2. These party list members later resigned during the parliamentary term.

===Summary of seat changes===
- Electoral redistributions:
  - A minor reconfiguration of electorates and their boundaries occurred between the 1996 and 1999 elections. Six seats were abolished and eight were created, giving a net gain of two electorates.
  - The seats of Mahia, New Lynn, Owairaka, Waipareira, Te Tai Rawhiti (Maori) and Te Puku O Te Whenua (Maori) ceased to exist.

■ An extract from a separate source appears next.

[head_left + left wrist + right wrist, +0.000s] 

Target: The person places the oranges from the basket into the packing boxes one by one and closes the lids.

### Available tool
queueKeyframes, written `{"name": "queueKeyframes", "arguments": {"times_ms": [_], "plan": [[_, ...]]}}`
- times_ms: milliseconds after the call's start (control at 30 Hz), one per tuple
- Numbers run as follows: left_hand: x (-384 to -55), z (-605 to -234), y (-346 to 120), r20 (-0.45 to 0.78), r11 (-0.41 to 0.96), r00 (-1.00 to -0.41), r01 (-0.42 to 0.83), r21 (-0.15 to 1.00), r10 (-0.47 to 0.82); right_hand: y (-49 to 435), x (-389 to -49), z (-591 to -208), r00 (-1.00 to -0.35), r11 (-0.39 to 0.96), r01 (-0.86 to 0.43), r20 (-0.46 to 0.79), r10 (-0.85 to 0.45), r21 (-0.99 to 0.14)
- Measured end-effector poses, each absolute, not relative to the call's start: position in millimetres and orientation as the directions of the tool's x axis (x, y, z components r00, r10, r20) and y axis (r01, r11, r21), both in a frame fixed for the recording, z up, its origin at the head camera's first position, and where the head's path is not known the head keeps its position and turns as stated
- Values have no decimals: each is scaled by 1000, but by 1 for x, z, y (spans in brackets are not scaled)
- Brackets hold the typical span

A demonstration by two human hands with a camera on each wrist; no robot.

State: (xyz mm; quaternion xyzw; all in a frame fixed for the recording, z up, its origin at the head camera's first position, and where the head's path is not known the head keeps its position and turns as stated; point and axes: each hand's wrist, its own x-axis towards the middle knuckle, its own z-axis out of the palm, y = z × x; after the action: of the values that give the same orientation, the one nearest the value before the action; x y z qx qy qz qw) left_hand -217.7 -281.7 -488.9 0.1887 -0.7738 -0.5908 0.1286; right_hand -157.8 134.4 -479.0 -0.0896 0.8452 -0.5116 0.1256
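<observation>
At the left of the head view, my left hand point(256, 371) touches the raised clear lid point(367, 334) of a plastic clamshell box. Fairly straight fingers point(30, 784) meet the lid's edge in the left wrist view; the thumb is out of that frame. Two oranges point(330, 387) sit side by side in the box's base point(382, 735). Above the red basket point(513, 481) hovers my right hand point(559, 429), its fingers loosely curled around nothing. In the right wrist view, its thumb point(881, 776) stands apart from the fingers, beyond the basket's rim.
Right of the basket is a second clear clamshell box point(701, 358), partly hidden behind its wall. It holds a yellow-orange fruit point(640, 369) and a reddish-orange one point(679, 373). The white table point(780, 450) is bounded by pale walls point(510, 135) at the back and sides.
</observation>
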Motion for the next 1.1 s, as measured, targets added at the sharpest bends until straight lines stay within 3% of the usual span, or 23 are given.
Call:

  - The seats of East Coast, Mt Albert, Mt Roskill, Te Atatu, Titirangi, Hauraki (Maori), Ikaroa-Rawhiti (Maori) and Waiariki (Maori) came into being.
- Seats captured:
  - By Labour: Banks Peninsula, Hamilton West, Maungakiekie, Northcote, Rotorua and Wairarapa were captured from National. Te Tai Hauauru and Te Tai Tokerau were captured from Mauri Pacific. Wellington Central was captured from ACT. Te Tai Tonga was captured from New Zealand First.

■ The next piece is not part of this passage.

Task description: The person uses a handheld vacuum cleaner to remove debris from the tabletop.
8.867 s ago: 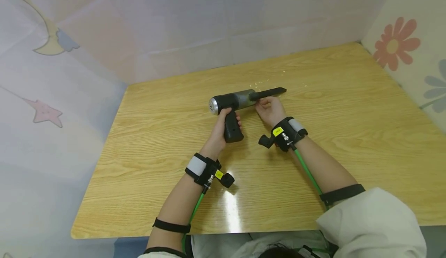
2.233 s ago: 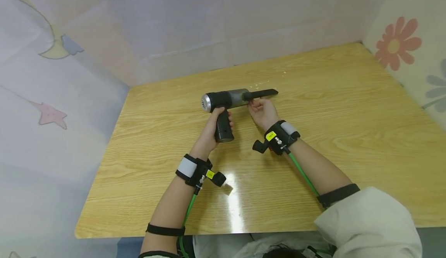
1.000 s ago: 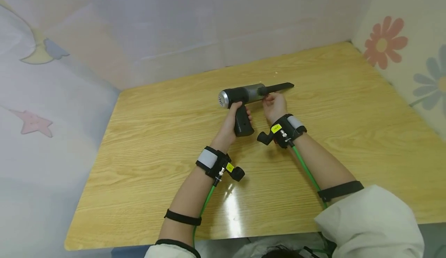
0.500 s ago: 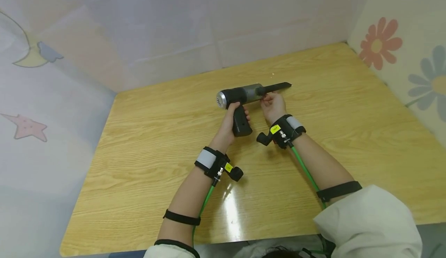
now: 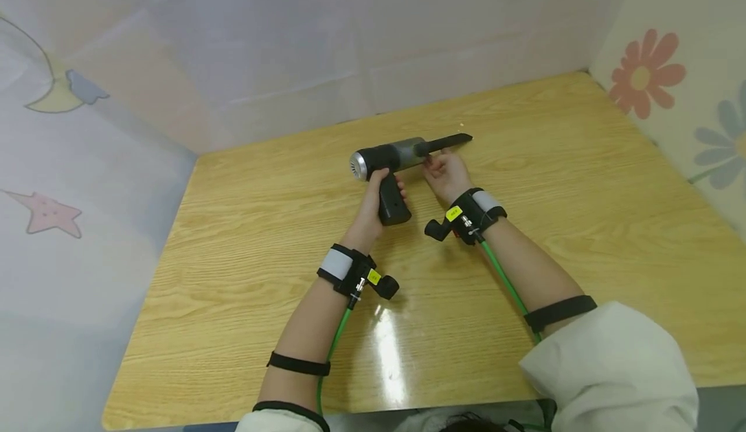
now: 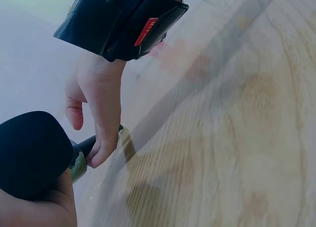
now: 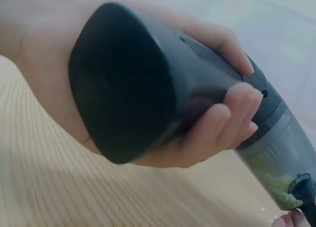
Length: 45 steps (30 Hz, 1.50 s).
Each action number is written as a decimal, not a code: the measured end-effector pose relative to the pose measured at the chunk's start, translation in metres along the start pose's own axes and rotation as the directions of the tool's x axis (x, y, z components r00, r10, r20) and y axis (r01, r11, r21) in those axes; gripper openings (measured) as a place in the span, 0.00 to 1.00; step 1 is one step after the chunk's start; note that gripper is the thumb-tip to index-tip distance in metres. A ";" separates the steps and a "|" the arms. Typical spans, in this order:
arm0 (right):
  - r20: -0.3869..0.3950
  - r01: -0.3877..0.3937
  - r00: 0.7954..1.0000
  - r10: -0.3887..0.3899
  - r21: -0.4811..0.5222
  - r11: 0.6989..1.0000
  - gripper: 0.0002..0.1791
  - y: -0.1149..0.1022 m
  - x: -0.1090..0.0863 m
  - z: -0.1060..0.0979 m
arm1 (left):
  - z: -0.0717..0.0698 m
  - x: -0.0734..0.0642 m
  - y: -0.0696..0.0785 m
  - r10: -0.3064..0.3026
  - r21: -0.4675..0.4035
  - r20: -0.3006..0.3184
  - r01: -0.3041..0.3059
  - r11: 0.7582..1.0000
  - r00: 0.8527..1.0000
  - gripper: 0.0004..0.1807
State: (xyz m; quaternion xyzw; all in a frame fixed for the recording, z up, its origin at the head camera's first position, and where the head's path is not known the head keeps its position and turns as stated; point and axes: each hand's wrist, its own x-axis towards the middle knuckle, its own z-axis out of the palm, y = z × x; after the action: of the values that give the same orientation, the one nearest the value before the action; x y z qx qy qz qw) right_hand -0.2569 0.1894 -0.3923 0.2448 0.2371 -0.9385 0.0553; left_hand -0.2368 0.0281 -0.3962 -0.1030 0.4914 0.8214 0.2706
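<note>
A black handheld vacuum cleaner (image 5: 380, 157) with a silver vented rear end is held just over the table, its narrow black nozzle (image 5: 453, 142) toward the right. My left hand (image 5: 367, 205) grips the handle, fingers wrapped round it and thumb high near the body. Greenish-yellow bits (image 7: 281, 183) show inside the clear dust cup (image 7: 269, 160) in the right wrist view. Bent fingers of my right hand (image 5: 450, 174) hold the nozzle's base from below. In the left wrist view its thumb (image 6: 74, 119) hangs apart from the nozzle. A few pale crumbs (image 5: 462, 125) lie behind the nozzle tip.
The wooden table (image 5: 245, 250) meets a pale fabric wall (image 5: 256, 50) at the back. Printed side panels rise at left and right. Green cables (image 5: 506, 278) run along both forearms from the wrist cameras.
Compared with 8.9 seconds ago, fewer crumbs are visible around the nozzle. Over the last half second the vacuum cleaner and both hands have shifted slightly left. Both holds look the same.
</note>
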 end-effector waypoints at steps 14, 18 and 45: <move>0.044 -0.032 0.998 0.034 -0.055 0.998 0.49 0.005 0.003 0.008 | -0.004 -0.004 0.004 0.023 -0.010 -0.019 -0.023 1.000 1.000 0.24; 0.048 -0.026 0.998 0.029 -0.055 0.998 0.49 0.006 0.004 0.009 | -0.003 -0.004 0.003 0.040 -0.002 -0.020 -0.040 0.999 0.999 0.18; 0.019 0.005 1.000 -0.004 -0.065 0.998 0.48 -0.004 0.005 0.005 | 0.013 0.002 -0.003 0.056 0.008 0.021 -0.057 0.998 0.998 0.21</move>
State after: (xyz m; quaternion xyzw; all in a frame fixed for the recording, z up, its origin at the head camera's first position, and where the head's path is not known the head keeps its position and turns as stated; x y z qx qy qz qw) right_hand -0.2645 0.1910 -0.3891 0.2334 0.2674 -0.9327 0.0635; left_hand -0.2358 0.0406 -0.3928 -0.0794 0.4948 0.8276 0.2528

  - By the Greens: Coromandel was captured from National.
- Seats transferred from departing MPs to new MPs:
  - Epsom, Kaikoura, Karapiro, Port Waikato, Rangitikei, Waitakere and Whangarei, all held by departing National MPs, were won by new National candidates. Two of the departing MPs remained in Parliament as list MPs, and another won a different electorate seat.
  - The seats of Mana, Dunedin South and Waimakariri, all held by departing Labour MPs, were won by new Labour candidates. One of the departing MPs remained in Parliament as a list MP.
- Labour list seats: Lost 3 (was 11, fell to 8)
  - Became electorate MPs: 7
  - Re-elected: 5
  - Newly elected: 3 (including a former electorate MP)
- National list seats: Gained 3 (was 14, rose to 17)
  - Retired: 4
  - Re-elected: 6
  - Not re-elected: 3
  - Newly elected: 11 (including 9 former electorate MPs)
- Alliance list seats: Lost 2 (was 11, fell to 9)
  - Re-elected: 9
  - (Became Green MPs: 2)
- ACT list seats: Gained 2 (was 7, rose to 9)
  - Retired: 2
  - Re-elected: 5
  - Newly elected: 4 (including a former electorate MP)
- Green list seats: Gained 6 (was 0, rose to 6)
  - (Former Alliance list MPs: 2)
  - Became electorate MP: 1
  - Re-elected: 1
  - Newly elected: 5
- New Zealand First list seats: Lost 3 (was 7, fell to 4)
  - Re-elected: 4
  - Not re-elected: 3
- Christian Heritage list seats: Lost 1 (was 1, fell to 0)
  - Not re-elected: 1
- Mauri Pacific list seats: Lost 2 (was 2, fell to 0)
  - Not re-elected: 2
- Mana Wahine list seats: Lost 1 (was 1, fell to 0)
  - Not re-elected: 1

==Post-election events==
The result in the Tauranga electorate was an extremely close three way race. New Zealand First leader Winston Peters beat National candidate Katherine O'Regan in a close race with Labour's Margaret Wilson in third. Labour sought a judicial recount; since New Zealand First won less than five percent of the party vote they would have been ejected from Parliament if Peters lost his electorate (allowing Labour to govern solely with the Alliance and not needing the Greens). Peters criticised the recount as a waste of money. The recount resulted in Peters' majority increasing by one vote from 62 to 63.

A by-election to the Wellington City Council was caused after Eastern Ward councillor Sue Kedgley resigned her seat after she was elected a List MP for the Green Party, necessitating a by-election to fill the council vacancy. The by-election was won by Ray Ahipene-Mercer.